Locate all lines in the data below that hold "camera" and show them.

──────── Records supplied ────────

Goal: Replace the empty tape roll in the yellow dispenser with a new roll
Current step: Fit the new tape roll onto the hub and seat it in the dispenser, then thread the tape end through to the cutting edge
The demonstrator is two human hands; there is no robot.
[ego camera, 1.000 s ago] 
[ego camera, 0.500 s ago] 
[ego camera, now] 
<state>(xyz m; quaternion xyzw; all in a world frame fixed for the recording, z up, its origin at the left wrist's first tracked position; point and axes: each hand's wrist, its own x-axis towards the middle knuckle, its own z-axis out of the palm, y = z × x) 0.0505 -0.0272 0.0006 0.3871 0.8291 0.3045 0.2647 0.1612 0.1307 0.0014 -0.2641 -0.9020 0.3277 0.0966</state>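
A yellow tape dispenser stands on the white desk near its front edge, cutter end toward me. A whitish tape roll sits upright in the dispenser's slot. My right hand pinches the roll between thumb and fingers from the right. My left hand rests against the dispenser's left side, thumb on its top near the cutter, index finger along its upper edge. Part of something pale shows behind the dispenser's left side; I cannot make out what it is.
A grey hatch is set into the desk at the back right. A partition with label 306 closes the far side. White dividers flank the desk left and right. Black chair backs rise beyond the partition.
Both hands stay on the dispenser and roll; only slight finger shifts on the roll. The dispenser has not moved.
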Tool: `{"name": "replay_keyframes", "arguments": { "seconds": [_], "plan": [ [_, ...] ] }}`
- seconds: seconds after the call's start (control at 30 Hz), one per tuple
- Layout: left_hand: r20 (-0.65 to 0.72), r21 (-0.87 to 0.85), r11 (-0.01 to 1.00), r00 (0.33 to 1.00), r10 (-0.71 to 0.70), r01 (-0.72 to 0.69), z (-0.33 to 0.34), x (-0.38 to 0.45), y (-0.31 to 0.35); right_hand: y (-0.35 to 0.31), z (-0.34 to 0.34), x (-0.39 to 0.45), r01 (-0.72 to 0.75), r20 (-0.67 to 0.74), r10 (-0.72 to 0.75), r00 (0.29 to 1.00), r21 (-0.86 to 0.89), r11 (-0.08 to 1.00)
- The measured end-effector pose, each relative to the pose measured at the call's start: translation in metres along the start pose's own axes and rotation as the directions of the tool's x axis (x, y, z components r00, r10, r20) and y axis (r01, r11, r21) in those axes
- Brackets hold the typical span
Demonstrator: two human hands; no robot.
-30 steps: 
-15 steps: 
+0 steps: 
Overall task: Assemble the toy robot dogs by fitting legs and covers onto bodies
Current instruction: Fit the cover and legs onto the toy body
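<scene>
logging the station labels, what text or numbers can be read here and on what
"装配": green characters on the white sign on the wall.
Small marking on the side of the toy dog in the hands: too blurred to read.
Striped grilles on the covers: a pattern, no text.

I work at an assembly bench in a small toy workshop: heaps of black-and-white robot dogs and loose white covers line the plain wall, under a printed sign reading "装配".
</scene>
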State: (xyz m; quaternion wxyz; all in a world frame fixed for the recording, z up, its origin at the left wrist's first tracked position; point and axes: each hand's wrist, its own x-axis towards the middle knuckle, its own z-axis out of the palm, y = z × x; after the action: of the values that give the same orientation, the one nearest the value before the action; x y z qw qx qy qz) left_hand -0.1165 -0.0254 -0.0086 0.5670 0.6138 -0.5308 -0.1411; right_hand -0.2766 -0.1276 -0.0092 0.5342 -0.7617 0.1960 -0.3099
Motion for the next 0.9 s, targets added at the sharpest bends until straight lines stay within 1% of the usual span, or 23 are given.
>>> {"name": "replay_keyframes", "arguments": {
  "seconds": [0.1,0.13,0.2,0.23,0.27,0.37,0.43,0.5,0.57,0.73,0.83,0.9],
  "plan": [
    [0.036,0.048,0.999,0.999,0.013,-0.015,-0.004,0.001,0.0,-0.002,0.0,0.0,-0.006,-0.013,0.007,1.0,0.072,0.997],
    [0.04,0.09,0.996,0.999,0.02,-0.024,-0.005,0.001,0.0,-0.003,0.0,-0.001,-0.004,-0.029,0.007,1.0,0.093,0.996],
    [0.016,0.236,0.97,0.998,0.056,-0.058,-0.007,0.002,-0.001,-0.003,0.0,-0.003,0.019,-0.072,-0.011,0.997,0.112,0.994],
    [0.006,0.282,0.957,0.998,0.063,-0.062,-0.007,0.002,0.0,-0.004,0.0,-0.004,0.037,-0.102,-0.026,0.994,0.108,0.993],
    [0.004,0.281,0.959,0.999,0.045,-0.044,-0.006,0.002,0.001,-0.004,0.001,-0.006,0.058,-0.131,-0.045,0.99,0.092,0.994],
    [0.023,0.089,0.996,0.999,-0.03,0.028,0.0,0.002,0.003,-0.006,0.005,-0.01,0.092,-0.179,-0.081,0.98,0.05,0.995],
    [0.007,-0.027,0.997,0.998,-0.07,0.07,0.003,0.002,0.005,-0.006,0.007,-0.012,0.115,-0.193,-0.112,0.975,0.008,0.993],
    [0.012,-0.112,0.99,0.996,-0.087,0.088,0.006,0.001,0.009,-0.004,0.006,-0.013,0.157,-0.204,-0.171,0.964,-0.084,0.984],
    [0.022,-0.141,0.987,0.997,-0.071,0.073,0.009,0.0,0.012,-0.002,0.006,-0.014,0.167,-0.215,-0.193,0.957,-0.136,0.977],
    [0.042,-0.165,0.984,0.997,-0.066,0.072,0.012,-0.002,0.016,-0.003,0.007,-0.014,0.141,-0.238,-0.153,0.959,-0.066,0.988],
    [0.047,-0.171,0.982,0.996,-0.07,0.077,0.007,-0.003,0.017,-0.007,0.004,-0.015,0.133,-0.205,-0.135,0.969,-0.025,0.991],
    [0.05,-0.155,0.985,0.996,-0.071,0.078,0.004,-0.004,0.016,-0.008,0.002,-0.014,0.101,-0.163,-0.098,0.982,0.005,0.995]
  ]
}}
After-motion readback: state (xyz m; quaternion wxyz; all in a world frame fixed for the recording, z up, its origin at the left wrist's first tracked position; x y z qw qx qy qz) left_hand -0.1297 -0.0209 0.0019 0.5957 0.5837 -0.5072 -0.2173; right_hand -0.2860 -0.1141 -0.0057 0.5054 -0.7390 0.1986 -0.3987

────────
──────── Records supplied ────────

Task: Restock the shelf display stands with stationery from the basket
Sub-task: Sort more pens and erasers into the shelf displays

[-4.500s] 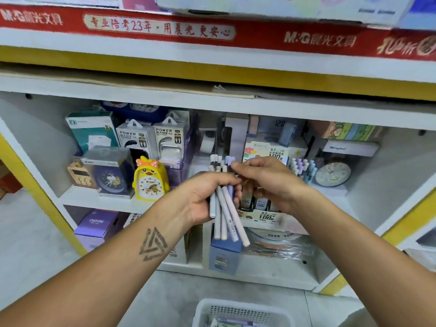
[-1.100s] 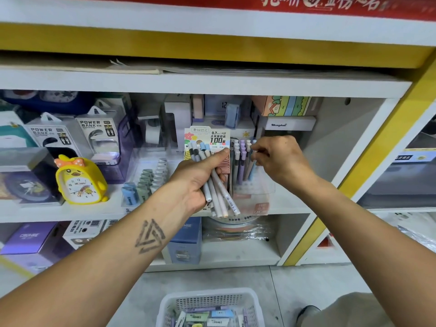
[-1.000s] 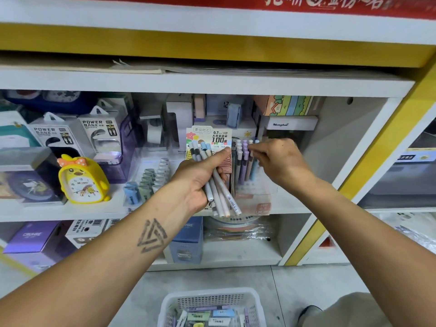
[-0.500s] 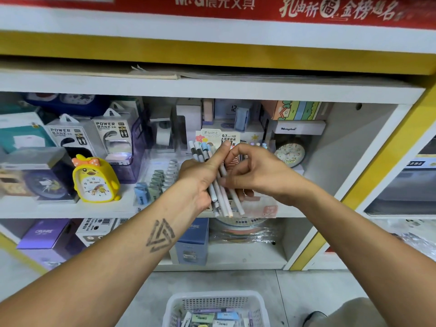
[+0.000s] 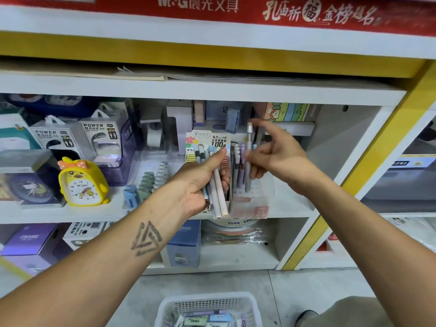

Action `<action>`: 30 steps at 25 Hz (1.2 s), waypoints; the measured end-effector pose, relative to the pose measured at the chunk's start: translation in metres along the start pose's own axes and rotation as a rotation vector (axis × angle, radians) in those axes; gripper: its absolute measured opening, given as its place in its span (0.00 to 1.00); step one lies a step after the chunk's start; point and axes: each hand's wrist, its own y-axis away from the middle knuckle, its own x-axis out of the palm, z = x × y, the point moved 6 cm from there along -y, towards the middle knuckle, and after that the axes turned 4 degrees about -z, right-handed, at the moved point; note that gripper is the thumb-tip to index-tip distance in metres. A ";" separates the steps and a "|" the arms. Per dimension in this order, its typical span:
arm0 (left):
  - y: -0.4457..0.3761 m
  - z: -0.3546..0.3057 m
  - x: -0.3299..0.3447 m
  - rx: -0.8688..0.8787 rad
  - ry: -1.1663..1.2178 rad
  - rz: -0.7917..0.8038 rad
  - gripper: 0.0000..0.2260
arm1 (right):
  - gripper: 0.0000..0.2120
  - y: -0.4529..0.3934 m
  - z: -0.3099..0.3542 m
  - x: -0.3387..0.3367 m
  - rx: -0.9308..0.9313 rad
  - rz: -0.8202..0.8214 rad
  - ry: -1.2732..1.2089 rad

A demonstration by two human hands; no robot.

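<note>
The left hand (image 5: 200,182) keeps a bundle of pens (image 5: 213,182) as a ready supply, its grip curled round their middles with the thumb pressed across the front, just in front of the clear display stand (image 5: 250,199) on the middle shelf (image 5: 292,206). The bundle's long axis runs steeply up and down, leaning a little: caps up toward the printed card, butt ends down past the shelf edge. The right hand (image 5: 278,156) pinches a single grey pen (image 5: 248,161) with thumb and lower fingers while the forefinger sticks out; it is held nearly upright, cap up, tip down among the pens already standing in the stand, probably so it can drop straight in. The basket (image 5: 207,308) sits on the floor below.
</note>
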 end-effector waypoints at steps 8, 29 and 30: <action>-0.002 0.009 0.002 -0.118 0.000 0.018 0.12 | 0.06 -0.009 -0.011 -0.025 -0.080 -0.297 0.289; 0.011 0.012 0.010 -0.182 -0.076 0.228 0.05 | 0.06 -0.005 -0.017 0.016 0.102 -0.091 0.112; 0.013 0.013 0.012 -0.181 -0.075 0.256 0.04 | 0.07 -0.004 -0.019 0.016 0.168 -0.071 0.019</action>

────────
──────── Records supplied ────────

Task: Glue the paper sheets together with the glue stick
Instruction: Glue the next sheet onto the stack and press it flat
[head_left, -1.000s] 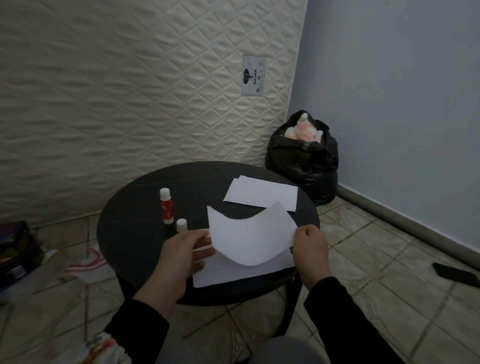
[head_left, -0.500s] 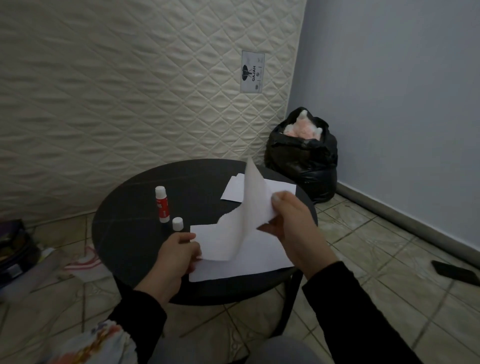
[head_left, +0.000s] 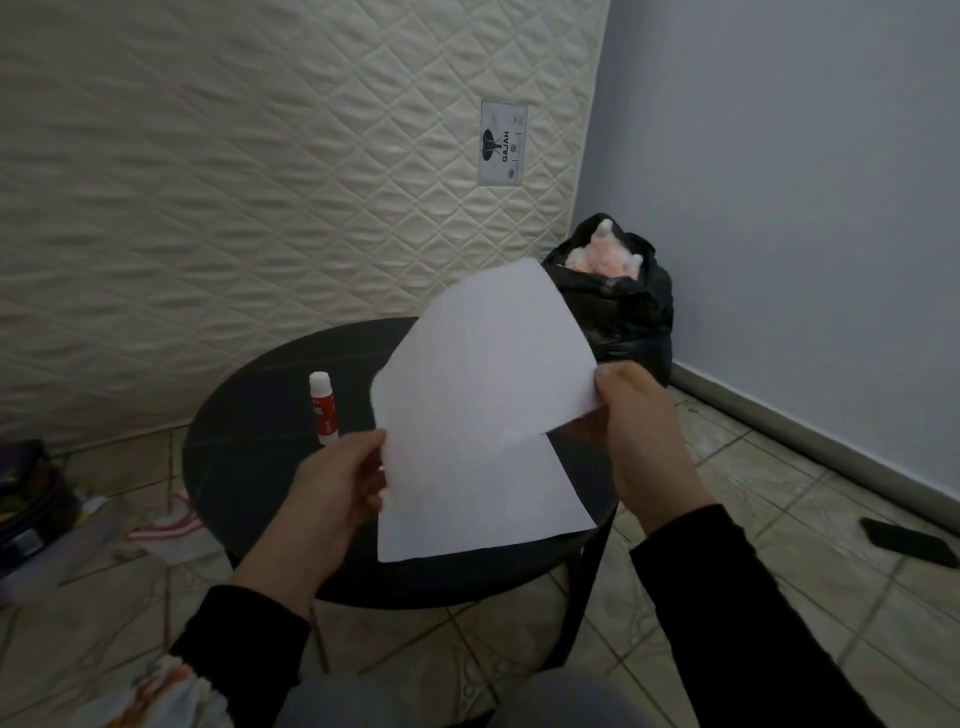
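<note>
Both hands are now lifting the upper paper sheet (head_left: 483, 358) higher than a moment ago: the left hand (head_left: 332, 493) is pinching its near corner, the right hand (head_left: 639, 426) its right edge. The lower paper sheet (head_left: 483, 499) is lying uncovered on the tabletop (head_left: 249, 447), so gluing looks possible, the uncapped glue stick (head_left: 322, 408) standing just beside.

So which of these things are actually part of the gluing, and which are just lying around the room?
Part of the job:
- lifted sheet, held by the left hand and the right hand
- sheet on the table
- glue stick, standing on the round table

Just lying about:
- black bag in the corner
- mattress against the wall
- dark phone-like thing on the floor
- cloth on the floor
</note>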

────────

> [Exercise result]
[ego camera, 1.000 s ago] 
[ego camera, 0.500 s ago] 
[ego camera, now] 

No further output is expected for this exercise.